**Your objective**
Once the line with "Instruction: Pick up" is found in the entries below, repeat it and each following line exactly, up to and including the line with "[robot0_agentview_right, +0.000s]". Add no other lines.
==========
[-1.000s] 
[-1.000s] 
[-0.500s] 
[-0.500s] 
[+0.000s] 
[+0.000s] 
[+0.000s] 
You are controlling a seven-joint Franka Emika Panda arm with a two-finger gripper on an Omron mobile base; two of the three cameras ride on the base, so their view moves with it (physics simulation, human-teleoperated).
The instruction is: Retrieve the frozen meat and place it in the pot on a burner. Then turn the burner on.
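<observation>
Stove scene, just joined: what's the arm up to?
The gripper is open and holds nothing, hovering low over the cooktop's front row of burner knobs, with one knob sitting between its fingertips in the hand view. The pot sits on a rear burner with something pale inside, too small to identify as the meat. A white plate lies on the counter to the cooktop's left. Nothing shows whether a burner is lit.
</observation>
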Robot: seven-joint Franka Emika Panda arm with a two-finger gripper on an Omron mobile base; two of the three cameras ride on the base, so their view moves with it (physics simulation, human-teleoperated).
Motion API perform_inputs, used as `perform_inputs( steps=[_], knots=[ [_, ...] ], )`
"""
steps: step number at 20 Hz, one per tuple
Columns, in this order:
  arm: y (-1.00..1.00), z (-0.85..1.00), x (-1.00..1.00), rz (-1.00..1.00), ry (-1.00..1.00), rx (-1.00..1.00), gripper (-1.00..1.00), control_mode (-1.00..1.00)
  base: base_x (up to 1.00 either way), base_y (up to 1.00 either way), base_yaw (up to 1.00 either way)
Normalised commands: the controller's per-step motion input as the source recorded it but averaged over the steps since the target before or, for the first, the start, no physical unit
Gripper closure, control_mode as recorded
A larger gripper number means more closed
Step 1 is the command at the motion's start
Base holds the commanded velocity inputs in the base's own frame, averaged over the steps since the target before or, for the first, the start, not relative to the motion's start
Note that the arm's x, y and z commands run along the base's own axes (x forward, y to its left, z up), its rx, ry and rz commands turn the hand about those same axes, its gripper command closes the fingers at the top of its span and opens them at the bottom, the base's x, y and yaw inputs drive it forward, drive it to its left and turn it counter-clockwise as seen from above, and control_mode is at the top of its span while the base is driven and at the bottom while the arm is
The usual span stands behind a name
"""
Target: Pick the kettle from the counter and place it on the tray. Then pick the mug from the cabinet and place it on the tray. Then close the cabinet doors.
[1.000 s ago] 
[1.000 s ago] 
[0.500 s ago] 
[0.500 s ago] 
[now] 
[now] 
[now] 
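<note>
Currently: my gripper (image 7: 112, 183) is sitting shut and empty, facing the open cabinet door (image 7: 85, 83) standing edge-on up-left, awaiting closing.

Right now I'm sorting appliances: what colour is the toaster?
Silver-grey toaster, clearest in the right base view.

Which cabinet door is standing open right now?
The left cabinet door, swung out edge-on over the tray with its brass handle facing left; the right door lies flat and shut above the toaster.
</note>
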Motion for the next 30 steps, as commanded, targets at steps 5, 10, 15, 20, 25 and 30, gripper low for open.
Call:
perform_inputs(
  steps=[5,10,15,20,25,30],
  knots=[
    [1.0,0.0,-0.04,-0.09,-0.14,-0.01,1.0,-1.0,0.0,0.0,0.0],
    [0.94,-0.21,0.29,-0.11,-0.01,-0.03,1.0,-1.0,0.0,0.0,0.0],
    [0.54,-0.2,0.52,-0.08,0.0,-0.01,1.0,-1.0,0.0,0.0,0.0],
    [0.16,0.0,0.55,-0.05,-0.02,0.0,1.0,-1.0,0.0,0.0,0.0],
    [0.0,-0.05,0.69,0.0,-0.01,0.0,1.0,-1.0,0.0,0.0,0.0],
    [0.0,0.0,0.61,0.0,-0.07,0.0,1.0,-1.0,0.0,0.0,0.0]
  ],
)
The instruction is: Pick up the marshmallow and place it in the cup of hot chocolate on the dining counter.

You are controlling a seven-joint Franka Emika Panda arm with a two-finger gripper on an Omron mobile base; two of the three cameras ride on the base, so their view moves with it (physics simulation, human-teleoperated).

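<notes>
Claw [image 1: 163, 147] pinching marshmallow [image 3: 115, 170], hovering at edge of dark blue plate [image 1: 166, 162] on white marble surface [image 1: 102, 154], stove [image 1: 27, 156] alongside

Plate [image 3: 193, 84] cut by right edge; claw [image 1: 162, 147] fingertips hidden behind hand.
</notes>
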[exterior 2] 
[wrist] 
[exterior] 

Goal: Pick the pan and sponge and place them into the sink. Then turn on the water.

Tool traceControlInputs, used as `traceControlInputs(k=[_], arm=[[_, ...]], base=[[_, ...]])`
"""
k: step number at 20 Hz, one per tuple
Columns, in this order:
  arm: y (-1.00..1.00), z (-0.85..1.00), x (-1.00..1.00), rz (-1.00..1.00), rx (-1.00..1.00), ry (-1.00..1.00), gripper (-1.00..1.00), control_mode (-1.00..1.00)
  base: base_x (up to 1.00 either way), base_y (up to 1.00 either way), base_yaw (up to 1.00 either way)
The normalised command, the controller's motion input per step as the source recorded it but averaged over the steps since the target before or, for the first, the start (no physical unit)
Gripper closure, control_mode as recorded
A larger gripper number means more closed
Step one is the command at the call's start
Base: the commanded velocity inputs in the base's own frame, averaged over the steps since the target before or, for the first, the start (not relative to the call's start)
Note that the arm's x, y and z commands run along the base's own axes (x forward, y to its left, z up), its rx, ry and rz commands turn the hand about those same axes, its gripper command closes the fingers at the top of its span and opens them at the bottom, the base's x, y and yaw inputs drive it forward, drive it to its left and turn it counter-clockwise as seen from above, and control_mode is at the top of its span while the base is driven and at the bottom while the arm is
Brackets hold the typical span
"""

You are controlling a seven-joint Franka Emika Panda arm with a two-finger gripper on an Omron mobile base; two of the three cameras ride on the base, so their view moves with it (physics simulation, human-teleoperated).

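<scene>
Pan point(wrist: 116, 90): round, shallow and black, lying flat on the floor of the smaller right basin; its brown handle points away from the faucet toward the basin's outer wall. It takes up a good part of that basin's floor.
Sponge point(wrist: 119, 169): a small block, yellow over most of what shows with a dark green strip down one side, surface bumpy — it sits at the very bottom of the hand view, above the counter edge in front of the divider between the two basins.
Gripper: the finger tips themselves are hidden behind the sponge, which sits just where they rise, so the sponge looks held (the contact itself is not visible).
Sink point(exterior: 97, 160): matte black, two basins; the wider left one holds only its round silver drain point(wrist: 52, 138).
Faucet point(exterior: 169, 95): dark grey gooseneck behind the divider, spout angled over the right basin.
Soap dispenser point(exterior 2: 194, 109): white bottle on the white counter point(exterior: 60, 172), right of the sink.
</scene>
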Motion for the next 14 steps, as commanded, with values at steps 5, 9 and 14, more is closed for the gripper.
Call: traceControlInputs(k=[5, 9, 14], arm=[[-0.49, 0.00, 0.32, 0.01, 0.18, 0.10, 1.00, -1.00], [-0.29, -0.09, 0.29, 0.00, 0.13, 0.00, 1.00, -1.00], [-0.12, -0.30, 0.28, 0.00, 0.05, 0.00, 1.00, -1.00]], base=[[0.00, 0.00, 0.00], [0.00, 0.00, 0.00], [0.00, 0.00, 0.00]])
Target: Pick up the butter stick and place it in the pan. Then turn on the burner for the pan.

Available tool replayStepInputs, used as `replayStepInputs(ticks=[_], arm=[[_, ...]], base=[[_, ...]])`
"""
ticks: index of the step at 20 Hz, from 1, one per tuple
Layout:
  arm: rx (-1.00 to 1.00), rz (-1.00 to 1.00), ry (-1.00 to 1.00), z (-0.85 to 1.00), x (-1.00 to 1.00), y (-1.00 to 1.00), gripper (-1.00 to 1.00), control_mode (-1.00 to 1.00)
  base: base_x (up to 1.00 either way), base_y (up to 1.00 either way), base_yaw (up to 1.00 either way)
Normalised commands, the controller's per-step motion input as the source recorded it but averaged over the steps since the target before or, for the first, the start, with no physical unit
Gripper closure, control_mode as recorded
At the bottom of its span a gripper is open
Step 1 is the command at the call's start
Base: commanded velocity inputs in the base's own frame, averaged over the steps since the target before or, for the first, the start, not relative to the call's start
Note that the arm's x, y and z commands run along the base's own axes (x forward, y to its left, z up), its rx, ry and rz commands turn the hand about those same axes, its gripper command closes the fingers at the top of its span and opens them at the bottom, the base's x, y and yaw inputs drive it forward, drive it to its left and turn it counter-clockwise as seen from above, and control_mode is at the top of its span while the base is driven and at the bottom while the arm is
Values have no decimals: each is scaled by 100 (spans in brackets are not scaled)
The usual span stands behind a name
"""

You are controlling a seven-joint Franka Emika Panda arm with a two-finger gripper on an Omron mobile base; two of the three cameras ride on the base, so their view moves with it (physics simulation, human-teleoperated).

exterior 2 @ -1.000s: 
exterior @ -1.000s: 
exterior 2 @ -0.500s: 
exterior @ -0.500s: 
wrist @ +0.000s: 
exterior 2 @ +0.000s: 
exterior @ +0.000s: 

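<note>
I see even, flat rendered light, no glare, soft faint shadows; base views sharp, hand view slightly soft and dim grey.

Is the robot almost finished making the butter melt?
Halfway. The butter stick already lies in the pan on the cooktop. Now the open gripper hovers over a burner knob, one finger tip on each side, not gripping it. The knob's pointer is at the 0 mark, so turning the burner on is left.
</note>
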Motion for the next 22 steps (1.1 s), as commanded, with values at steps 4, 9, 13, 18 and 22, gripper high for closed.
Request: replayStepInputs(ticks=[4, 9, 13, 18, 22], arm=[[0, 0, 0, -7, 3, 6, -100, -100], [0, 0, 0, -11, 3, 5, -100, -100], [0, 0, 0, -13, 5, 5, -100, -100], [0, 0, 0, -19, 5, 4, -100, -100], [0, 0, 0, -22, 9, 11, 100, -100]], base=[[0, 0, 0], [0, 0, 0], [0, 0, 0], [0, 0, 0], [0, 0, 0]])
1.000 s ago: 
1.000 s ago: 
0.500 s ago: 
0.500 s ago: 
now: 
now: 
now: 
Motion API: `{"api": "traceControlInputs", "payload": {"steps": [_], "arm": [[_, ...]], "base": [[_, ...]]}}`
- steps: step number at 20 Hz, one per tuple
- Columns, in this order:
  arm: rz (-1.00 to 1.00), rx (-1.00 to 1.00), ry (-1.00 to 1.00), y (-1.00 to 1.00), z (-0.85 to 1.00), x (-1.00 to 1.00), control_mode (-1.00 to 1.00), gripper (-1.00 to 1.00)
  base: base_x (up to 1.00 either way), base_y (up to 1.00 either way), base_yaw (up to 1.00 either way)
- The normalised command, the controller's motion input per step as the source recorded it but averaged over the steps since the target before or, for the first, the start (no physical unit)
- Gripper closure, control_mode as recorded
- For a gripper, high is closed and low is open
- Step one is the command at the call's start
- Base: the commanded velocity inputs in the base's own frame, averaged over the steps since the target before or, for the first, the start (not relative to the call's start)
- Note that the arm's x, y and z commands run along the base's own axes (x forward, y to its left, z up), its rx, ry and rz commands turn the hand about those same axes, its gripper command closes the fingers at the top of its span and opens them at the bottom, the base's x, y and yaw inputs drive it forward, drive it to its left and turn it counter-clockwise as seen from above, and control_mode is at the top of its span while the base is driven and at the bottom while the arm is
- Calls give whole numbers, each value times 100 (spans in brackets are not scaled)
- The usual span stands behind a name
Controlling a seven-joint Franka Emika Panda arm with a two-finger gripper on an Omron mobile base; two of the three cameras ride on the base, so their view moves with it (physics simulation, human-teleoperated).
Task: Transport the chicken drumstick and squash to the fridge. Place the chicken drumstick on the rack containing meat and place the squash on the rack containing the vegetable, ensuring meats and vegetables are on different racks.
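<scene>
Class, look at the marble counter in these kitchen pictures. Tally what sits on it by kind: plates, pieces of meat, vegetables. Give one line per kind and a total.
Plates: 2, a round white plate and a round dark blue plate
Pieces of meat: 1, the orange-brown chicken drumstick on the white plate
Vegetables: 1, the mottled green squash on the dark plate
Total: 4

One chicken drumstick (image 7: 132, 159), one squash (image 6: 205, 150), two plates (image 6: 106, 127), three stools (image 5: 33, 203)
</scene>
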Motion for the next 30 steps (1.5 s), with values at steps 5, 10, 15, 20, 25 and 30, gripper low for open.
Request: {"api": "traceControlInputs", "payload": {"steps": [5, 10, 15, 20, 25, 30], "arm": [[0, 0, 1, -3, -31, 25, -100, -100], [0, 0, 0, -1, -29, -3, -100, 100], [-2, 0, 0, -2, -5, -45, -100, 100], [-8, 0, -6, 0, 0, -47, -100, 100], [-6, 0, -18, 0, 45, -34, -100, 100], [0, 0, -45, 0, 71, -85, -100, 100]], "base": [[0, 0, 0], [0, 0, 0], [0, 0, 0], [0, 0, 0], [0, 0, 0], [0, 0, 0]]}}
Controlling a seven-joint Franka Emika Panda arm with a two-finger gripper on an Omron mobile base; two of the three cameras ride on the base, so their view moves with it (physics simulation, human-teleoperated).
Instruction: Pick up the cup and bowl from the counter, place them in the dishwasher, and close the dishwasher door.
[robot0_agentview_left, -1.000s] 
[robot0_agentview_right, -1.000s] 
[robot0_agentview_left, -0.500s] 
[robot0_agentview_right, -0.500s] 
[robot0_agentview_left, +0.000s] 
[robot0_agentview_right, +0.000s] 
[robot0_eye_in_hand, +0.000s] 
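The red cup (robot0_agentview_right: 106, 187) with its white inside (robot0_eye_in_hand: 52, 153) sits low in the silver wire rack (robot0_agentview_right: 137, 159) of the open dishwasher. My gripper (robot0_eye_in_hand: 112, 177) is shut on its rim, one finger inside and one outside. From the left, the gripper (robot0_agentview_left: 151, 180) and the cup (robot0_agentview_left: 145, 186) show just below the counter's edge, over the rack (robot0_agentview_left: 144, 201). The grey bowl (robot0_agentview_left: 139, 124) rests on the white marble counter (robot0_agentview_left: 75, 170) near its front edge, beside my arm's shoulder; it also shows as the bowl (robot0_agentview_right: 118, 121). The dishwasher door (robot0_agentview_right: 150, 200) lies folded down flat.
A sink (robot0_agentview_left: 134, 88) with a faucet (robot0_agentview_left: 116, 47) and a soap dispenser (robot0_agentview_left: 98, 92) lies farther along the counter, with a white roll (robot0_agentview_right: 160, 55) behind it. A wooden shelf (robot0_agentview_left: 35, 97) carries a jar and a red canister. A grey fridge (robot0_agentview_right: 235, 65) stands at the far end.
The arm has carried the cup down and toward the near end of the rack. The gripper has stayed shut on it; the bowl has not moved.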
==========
**Expected output**
Instruction: Pick up the cup and bowl from the counter, place them in the dishwasher, and close the dishwasher door.
[robot0_agentview_left, -1.000s] 
[robot0_agentview_right, -1.000s] 
[robot0_agentview_left, -0.500s] 
[robot0_agentview_right, -0.500s] 
[robot0_agentview_left, +0.000s] 
[robot0_agentview_right, +0.000s] 

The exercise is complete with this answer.